The data:
┄┄┄┄┄┄
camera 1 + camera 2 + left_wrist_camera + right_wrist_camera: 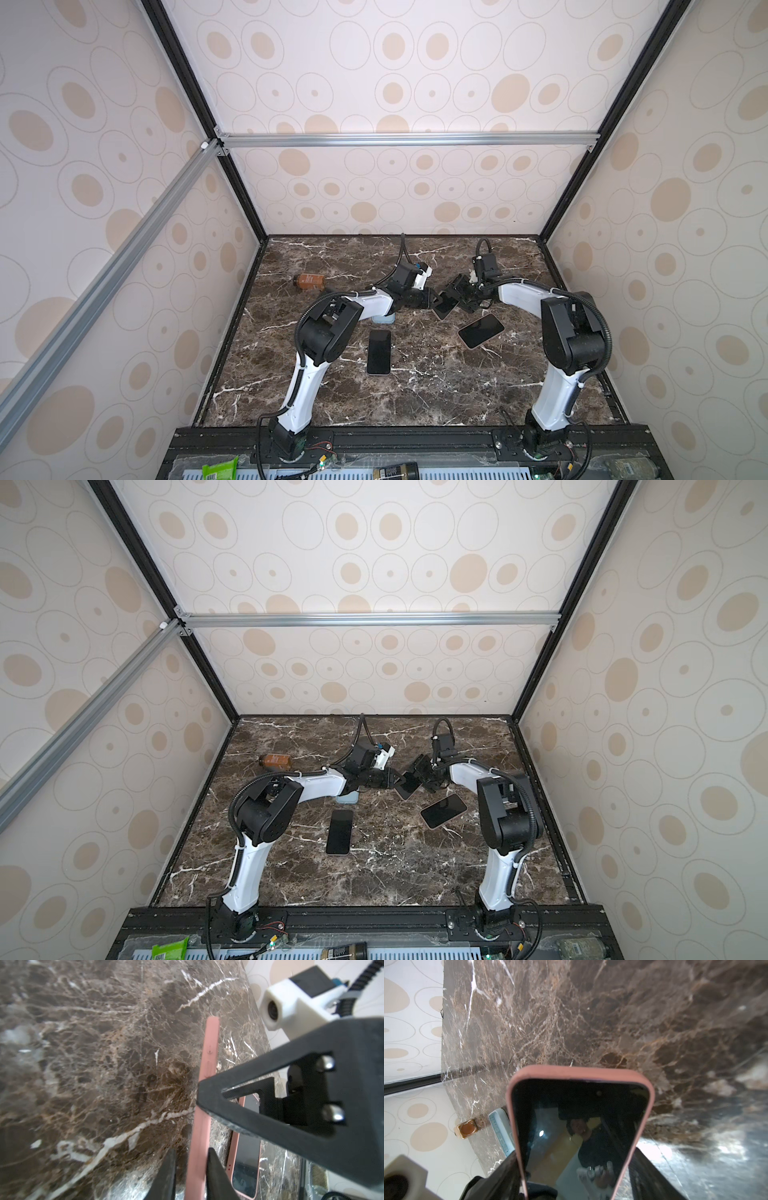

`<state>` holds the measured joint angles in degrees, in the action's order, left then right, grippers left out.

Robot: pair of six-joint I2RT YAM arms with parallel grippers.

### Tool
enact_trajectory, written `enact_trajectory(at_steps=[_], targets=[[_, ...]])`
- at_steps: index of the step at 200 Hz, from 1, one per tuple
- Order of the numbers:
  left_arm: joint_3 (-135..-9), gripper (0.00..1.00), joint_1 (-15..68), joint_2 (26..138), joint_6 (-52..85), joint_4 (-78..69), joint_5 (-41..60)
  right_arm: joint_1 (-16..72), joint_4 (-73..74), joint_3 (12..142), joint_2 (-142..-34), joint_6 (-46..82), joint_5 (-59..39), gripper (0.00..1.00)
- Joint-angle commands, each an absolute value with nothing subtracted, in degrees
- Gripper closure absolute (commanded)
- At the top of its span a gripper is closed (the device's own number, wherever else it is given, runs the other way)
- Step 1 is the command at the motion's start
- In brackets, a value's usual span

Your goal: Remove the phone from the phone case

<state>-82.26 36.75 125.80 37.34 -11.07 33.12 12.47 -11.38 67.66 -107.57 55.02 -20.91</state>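
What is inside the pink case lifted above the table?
A phone with a dark screen fills the pink case. The case covers its back and sides.

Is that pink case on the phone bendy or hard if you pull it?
Probably bendy: the pink case looks matte and rubbery, with soft rounded corners. Likely grippy too, unlike the glossy phone screen inside it.

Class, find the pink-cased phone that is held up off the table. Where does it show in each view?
In a top view: pink-cased phone, mid-table, just right of centre.
In a top view: same spot.
Left wrist: edge-on pink strip through the centre.
Right wrist: large, screen toward camera, centre foreground.
Shared landmark: the marble table.
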Motion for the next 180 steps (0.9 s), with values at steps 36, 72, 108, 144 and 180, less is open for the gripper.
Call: enact_trajectory(at_steps=[36, 72, 108, 144, 180], targets=[[-84.04, 1.0, 36.94, 123.45, 37.09, -10.31, 33.9, 11.95, -7.92, 66.26, -100.42, 56.9, -21.35, 0.21], [-84.08, 1.0, 36.97, 117.0, 35.53, -9.53, 31.75, 11.19, -8.02, 63.76, -92.09, 54.82, -18.18, 0.02], [-85.09, 1.0, 36.98, 108.5, 31.73, -7.88, 28.53, 10.9, -6.19, 60.84, -80.66, 47.1, -11.81, 0.0], [-82.83, 1.0, 36.82, 98.75, 28.18, -11.49, 28.56, 10.81, -3.31, 58.85, -72.83, 40.67, -7.81, 0.0], [-78.34, 1.0, 36.67, 89.08, 23.6, -18.01, 30.24, 10.81, -0.67, 57.49, -65.87, 31.27, -7.63, 0.01]])
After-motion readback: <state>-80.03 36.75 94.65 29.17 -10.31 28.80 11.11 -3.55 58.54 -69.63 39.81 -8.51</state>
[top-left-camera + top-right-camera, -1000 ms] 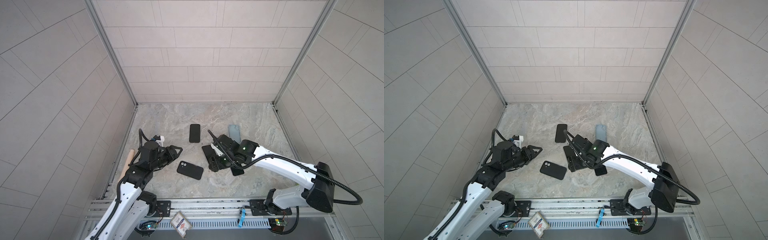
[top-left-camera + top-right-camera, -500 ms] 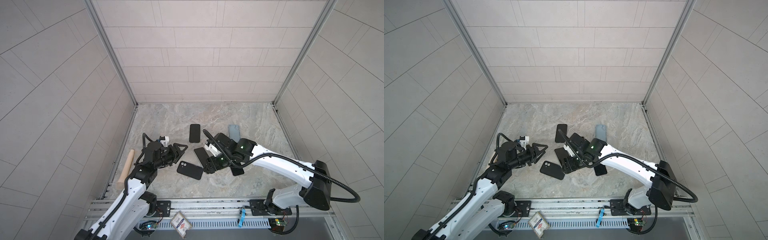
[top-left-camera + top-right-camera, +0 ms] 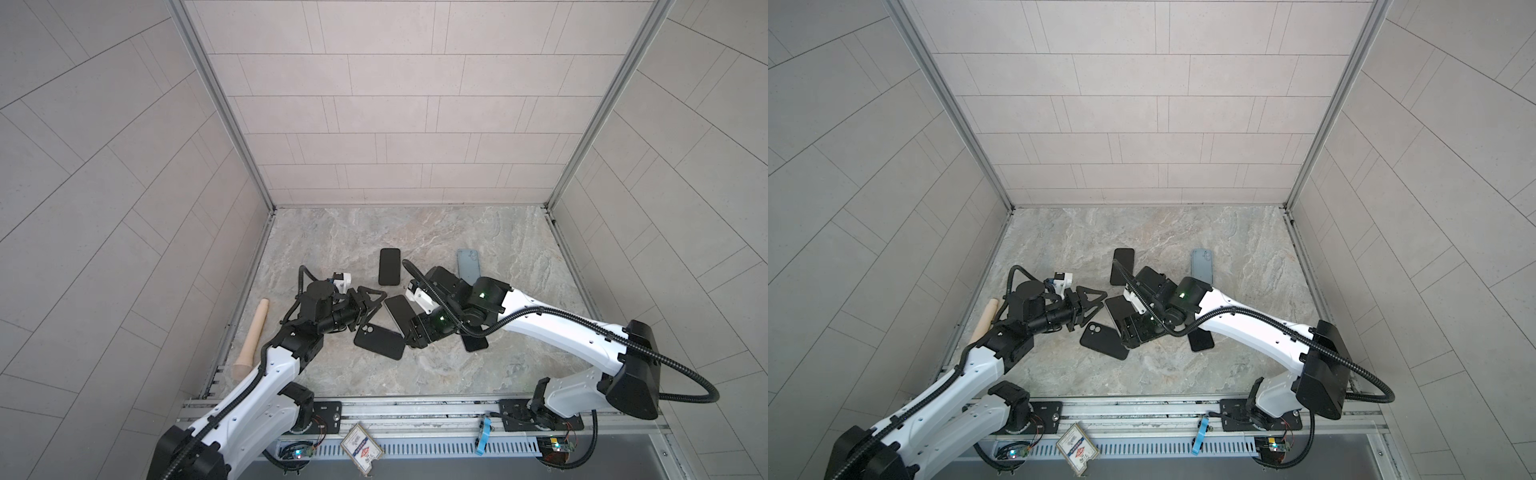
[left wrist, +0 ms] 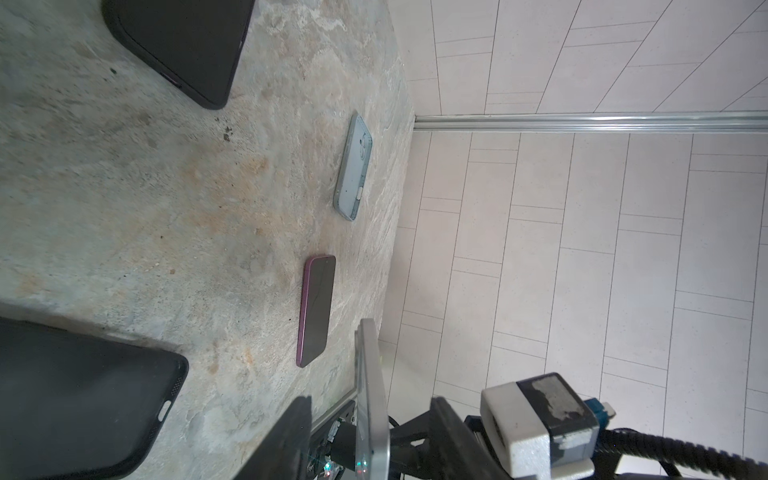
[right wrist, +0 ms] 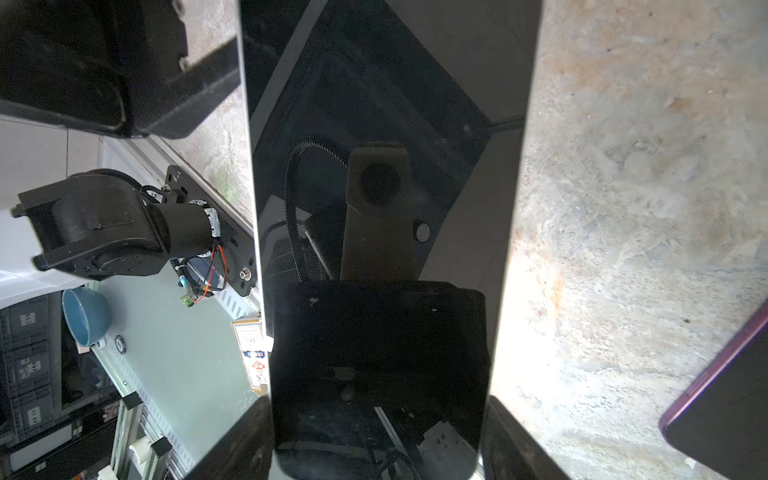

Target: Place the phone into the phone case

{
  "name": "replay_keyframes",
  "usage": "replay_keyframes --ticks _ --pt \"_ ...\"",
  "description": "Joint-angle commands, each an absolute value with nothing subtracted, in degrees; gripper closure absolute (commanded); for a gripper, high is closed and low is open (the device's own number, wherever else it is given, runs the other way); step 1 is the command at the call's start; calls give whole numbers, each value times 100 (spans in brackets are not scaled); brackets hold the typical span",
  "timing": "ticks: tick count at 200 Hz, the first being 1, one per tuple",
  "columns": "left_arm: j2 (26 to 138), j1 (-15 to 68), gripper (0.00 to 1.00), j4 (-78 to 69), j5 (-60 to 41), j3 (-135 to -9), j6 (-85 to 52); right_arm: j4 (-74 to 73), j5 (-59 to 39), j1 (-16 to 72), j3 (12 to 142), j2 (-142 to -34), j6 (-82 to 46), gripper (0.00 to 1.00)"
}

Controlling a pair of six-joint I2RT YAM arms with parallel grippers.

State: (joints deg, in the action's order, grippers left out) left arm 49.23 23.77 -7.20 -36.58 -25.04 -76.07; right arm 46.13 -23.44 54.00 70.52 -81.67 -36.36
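right tool [image 5: 378,432] clamped on phone [image 3: 398,312], held clear of bench [image 3: 457,374]. black case [image 3: 379,341] lies flat just beside phone, between both tools. left tool [image 3: 371,305] part open, empty, near phone's far end.

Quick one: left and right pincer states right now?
Left pincer: open, with an end of the silver-edged phone between its jaws, apparently not clamped.
Right pincer: closed on the silver-edged phone, gripping its long edges.
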Motion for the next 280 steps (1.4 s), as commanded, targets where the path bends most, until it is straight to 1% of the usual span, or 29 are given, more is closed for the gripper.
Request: replay_keyframes --ticks 1,44,76,113,128,141,156,165,171,178,195,200,203,210,224,237,259,266,280 --pt "4929 2530 49 -1002 -3662 -2529 -7796 4561 -2181 5425 7154 -8001 -3551 51" --pt "5145 2850 50 -1019 -3548 -2636 -7759 4594 -2127 5424 7163 -7993 -3531 51" --pt "5234 2931 61 -1063 -3482 -2646 -7741 4632 -2118 5423 7163 -7954 -3529 51" --pt "5223 2935 67 -1066 -3426 -2646 -7726 4625 -2233 5431 7150 -7928 -3503 51" --pt "5220 2931 72 -1065 -3428 -2637 -7717 4580 -2267 5451 7137 -7911 -3489 51" --pt "5205 2935 75 -1063 -3423 -2624 -7717 4556 -2267 5480 7145 -7902 -3481 50" --pt "5178 2933 82 -1063 -3424 -2619 -7717 4540 -2263 5493 7149 -7910 -3485 49" --pt "5168 2935 90 -1060 -3426 -2627 -7717 4537 -2254 5498 7154 -7918 -3485 47" --pt "5150 2932 94 -1061 -3427 -2628 -7715 4547 -2233 5494 7154 -7910 -3477 44" --pt "5146 2935 100 -1055 -3423 -2641 -7715 4552 -2196 5495 7161 -7897 -3473 38" --pt "5077 2935 100 -1055 -3387 -2654 -7716 4597 -1995 5495 7189 -7825 -3448 20" --pt "5035 2935 100 -1040 -3371 -2662 -7717 4597 -1908 5493 7181 -7776 -3454 18" --pt "5016 2931 100 -1032 -3353 -2670 -7717 4597 -1844 5493 7181 -7737 -3454 15" --pt "4950 2934 100 -1000 -3311 -2680 -7687 4590 -1693 5492 7173 -7635 -3473 13" --pt "4752 2929 100 -771 -3159 -2723 -7587 4514 -1425 5427 7138 -7361 -3590 13" --pt "4494 2927 100 -416 -2861 -2742 -7481 4400 -954 5389 7111 -6968 -3821 14" --pt "3615 2925 100 -289 -2145 -2607 -7560 3953 -66 5336 6745 -6137 -4506 18" --pt "3376 2923 100 -303 -1872 -2551 -7612 3614 5 5312 6436 -5828 -4811 19" --pt "2789 2922 100 -303 -1324 -2435 -7661 2889 -181 5177 5891 -5366 -5273 24"
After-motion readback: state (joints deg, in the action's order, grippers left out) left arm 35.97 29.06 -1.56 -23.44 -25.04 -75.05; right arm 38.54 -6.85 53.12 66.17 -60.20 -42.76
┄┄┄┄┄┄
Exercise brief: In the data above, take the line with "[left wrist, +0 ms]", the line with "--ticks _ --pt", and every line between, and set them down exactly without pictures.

Result:
[left wrist, +0 ms] 
[right wrist, +0 ms] 

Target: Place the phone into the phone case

{
  "name": "replay_keyframes",
  "usage": "replay_keyframes --ticks _ --pt \"_ ...\"",

The response is now complete.